And in the course of talking about runaway costs and ways to reduce them, Obama actually advocated end-of-life panels issuing voluntary guidelines with Timesman David Leonhardt, as reported in the Times; by way of introduction, Obama had been discussing the story of his grandmother, who was terminally ill with cancer when she had an expensive hip replacement procedure so that she would not be bed-ridden for the last three to nine months of her life:
THE PRESIDENT: So that's where I think you just get into some very difficult moral issues. But that's also a huge driver of cost, right?
I mean, the chronically ill and those toward the end of their lives are accounting for potentially 80 percent of the total health care bill out here.
LEONHARDT: So how do you — how do we deal with it?

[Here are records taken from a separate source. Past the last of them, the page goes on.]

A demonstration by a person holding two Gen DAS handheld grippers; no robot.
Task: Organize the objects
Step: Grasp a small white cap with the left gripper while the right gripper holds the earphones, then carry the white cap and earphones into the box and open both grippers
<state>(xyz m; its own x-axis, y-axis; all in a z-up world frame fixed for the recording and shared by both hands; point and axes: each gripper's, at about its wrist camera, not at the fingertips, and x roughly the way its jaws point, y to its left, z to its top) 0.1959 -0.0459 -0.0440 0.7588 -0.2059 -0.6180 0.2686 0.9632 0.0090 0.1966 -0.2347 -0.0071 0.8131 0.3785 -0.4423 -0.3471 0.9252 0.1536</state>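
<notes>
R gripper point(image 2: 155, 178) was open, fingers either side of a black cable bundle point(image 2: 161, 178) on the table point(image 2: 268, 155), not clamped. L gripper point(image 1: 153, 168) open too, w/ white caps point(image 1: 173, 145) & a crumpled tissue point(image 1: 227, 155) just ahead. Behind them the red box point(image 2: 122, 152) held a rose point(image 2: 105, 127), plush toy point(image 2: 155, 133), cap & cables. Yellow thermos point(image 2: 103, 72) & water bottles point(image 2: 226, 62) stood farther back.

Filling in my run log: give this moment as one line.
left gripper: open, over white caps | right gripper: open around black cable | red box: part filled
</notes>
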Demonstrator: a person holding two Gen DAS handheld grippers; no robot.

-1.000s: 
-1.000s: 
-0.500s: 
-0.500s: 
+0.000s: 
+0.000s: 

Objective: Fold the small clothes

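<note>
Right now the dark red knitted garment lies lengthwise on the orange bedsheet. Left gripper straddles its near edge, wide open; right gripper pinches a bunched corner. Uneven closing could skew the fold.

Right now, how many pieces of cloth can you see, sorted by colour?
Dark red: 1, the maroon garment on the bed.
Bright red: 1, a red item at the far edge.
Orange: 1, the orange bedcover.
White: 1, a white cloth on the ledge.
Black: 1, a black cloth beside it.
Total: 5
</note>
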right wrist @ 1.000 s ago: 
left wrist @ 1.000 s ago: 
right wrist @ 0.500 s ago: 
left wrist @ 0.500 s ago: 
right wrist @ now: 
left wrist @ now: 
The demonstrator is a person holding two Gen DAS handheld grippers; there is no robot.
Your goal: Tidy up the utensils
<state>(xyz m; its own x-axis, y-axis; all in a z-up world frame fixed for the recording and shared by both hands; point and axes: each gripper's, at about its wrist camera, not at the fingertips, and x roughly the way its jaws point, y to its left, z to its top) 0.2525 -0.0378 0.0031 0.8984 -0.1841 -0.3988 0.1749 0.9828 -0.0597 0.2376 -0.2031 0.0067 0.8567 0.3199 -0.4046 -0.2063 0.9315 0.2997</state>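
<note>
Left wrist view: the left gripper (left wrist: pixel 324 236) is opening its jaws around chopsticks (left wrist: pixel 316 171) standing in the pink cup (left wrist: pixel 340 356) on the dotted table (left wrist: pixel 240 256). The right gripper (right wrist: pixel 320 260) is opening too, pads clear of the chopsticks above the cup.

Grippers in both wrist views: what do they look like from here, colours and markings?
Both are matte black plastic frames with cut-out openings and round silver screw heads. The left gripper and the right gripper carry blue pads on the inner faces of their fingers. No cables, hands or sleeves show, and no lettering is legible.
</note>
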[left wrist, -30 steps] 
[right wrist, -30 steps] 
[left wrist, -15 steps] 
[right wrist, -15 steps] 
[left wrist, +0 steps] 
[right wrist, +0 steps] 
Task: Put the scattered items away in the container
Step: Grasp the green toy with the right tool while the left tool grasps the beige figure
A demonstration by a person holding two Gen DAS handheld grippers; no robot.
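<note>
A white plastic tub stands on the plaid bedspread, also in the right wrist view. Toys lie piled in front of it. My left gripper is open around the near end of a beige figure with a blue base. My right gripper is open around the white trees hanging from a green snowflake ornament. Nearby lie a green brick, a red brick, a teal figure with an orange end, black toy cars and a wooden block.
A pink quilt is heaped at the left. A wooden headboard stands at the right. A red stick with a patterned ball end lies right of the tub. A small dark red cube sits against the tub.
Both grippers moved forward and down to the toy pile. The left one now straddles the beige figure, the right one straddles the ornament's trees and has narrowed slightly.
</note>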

So as of April 2009 Obama himself expected the final legislation to include some sort of group (but NOT a "death panel"!) that would produce voluntary guidelines for end of life care with an eye towards saving money.
HOW VOLUNTARY? And how voluntary will these imagined guidelines be? Doctors that are currently free to prescribe painkillers volunteer not to, to avoid hassles from the DEA. Mightn't doctors prefer to follow the "voluntary" end-of-life guidelines rather than risk Federal examination of their taxes, expenses, hiring decisions, and payroll? That would depend in large part on how aggressively the government chose to push the "voluntary" guidelines.
Based on the current public reaction to these "rumors" I would imagine that the Feds will steer clear of this, for now anyway.